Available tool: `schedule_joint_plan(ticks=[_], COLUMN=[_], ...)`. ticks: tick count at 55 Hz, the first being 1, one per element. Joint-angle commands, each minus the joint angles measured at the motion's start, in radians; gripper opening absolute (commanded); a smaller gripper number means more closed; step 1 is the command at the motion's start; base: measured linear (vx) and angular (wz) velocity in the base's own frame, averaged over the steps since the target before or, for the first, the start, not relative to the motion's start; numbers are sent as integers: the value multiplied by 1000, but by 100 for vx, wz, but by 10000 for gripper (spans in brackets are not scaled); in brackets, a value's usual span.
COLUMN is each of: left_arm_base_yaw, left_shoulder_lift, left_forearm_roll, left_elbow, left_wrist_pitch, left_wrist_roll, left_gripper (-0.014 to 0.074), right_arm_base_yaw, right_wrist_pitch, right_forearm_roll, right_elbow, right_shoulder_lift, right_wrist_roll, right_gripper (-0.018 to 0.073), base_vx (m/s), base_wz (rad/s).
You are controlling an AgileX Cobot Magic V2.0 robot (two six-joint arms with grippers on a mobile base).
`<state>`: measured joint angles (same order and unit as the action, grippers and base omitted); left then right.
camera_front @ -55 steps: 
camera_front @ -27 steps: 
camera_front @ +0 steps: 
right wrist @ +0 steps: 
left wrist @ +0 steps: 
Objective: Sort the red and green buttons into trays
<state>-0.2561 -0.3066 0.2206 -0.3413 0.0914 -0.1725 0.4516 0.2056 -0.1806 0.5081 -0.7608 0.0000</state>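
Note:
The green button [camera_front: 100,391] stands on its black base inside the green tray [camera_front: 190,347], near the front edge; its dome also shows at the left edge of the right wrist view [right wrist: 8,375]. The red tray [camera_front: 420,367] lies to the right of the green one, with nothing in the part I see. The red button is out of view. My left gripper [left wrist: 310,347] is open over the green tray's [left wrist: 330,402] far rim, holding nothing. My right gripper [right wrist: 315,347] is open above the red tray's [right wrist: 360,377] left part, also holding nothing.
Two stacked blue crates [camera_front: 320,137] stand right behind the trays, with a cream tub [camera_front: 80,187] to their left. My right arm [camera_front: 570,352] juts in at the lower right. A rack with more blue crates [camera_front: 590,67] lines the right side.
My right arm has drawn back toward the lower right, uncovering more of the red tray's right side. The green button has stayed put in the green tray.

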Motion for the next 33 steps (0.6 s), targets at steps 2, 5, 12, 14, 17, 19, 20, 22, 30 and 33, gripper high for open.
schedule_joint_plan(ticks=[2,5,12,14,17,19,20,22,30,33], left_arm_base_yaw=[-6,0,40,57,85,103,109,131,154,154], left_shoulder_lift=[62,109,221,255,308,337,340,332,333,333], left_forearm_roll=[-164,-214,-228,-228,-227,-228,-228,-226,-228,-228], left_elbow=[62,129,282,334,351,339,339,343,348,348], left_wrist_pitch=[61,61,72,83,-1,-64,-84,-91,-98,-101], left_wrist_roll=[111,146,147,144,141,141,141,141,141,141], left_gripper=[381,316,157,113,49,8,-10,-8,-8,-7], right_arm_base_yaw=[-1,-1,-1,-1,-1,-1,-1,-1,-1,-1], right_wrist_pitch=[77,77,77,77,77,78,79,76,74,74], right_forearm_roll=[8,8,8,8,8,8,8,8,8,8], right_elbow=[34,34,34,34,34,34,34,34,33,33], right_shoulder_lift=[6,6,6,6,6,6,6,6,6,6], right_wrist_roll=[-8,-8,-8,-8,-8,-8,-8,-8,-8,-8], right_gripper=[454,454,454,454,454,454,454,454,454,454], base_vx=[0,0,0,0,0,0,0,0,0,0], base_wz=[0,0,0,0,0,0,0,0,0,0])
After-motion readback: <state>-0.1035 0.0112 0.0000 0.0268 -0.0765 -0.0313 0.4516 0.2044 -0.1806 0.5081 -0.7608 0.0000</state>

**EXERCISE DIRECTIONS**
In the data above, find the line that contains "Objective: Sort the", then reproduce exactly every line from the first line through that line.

**TASK ANSWER**
Available tool: `schedule_joint_plan(ticks=[_], COLUMN=[_], ...)`. ticks: tick count at 55 Hz, the first being 1, one per element. Joint-angle commands, each minus the joint angles measured at the motion's start, in radians; gripper opening absolute (commanded); a smaller gripper number means more closed; step 1 is the command at the motion's start; base: measured linear (vx) and angular (wz) velocity in the base's own frame, averaged over the steps since the target before or, for the first, the start, not relative to the motion's start; numbers are sent as integers: the value multiplied by 1000, but by 100 for vx, wz, but by 10000 for gripper (spans in brackets are not scaled); in brackets, a value's usual span.
COLUMN is each of: left_arm_base_yaw, left_shoulder_lift, left_forearm_roll, left_elbow, left_wrist_pitch, left_wrist_roll, left_gripper (-0.014 to 0.074), right_arm_base_yaw, right_wrist_pitch, right_forearm_roll, right_elbow, right_shoulder_lift, right_wrist_roll, right_gripper (-0.018 to 0.073), base_vx (m/s), base_wz (rad/s).
You are controlling an AgileX Cobot Magic V2.0 robot (two six-joint arms with grippers on a mobile base).
`<state>`: measured joint angles (same order and unit as the action, grippers and base omitted); left then right.
camera_front @ -55 steps: 
camera_front @ -27 steps: 
camera_front @ +0 steps: 
right wrist @ +0 steps: 
left wrist @ +0 steps: 
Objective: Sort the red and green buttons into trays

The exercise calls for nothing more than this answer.